# MATERIAL SUPPLIED
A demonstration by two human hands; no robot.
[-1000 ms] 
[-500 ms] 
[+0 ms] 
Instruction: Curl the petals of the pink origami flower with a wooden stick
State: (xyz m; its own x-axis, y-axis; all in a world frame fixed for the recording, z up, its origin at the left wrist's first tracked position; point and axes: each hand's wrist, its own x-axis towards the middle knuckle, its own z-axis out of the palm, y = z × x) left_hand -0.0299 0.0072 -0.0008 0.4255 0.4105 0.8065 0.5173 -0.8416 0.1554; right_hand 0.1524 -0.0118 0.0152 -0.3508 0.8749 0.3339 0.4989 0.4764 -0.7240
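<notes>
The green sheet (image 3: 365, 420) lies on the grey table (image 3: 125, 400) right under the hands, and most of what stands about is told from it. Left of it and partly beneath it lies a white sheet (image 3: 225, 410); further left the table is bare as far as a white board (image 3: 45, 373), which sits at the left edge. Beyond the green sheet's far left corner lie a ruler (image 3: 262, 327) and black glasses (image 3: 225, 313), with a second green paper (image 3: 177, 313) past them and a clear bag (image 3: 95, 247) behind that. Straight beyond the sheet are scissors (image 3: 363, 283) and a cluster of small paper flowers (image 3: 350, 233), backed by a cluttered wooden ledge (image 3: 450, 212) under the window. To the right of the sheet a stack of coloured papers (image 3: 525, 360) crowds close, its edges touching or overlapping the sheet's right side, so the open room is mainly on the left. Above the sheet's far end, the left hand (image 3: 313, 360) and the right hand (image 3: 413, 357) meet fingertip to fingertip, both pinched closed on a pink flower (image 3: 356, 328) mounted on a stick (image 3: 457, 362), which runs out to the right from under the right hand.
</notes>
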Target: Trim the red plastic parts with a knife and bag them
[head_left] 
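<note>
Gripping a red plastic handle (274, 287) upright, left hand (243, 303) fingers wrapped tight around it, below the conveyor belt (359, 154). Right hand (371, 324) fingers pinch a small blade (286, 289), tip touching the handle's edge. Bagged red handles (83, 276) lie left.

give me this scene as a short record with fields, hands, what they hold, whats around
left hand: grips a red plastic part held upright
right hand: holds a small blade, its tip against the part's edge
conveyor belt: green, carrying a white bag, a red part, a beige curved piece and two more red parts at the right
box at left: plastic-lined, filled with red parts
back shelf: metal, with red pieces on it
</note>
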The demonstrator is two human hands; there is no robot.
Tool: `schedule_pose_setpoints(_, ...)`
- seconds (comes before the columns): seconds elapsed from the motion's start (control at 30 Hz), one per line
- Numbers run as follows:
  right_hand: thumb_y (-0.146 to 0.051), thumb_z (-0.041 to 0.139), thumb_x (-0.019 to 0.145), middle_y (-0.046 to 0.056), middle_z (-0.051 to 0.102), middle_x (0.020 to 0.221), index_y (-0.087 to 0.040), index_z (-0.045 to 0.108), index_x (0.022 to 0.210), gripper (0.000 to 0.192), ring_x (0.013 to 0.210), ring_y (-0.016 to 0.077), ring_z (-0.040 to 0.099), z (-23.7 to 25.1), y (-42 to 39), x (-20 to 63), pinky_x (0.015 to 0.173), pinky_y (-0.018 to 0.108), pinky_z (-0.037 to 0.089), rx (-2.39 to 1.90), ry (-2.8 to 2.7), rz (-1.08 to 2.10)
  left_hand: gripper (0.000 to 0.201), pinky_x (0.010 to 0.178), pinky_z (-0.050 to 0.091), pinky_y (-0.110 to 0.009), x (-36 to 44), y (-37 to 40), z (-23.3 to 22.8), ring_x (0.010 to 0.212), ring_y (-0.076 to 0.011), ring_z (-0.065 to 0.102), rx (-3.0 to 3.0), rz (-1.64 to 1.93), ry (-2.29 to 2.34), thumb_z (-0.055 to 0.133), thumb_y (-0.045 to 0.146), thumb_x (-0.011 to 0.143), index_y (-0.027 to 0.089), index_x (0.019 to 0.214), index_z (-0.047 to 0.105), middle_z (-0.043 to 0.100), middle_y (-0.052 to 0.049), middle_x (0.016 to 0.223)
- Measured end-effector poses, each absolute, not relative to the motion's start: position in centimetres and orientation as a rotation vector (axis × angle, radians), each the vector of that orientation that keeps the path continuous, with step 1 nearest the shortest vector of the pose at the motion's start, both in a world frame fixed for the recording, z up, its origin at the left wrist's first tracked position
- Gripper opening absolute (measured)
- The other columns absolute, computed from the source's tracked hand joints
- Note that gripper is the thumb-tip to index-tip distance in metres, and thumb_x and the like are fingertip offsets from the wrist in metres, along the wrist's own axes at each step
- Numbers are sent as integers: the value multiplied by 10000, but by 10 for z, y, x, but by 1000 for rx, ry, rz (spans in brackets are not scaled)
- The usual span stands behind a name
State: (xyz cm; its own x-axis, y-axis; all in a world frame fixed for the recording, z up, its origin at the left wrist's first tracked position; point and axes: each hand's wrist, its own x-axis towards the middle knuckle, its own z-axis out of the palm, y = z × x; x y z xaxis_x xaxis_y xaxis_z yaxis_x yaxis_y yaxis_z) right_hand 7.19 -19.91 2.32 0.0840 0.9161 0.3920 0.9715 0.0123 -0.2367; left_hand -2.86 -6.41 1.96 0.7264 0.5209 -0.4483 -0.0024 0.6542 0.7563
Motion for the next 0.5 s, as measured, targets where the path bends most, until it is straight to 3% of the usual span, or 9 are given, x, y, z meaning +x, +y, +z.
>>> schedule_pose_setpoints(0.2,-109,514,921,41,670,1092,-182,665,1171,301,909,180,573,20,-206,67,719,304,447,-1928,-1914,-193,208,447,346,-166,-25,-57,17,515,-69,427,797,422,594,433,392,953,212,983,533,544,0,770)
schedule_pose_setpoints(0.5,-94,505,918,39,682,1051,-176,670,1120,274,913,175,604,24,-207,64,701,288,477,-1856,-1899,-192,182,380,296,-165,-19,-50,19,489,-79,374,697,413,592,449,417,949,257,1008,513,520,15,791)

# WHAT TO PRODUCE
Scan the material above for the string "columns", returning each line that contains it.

# FINISHED EXERCISE
- seconds (comes before the columns): seconds elapsed from the motion's start (control at 30 Hz), one per line
- The other columns absolute, computed from the source's tracked hand joints

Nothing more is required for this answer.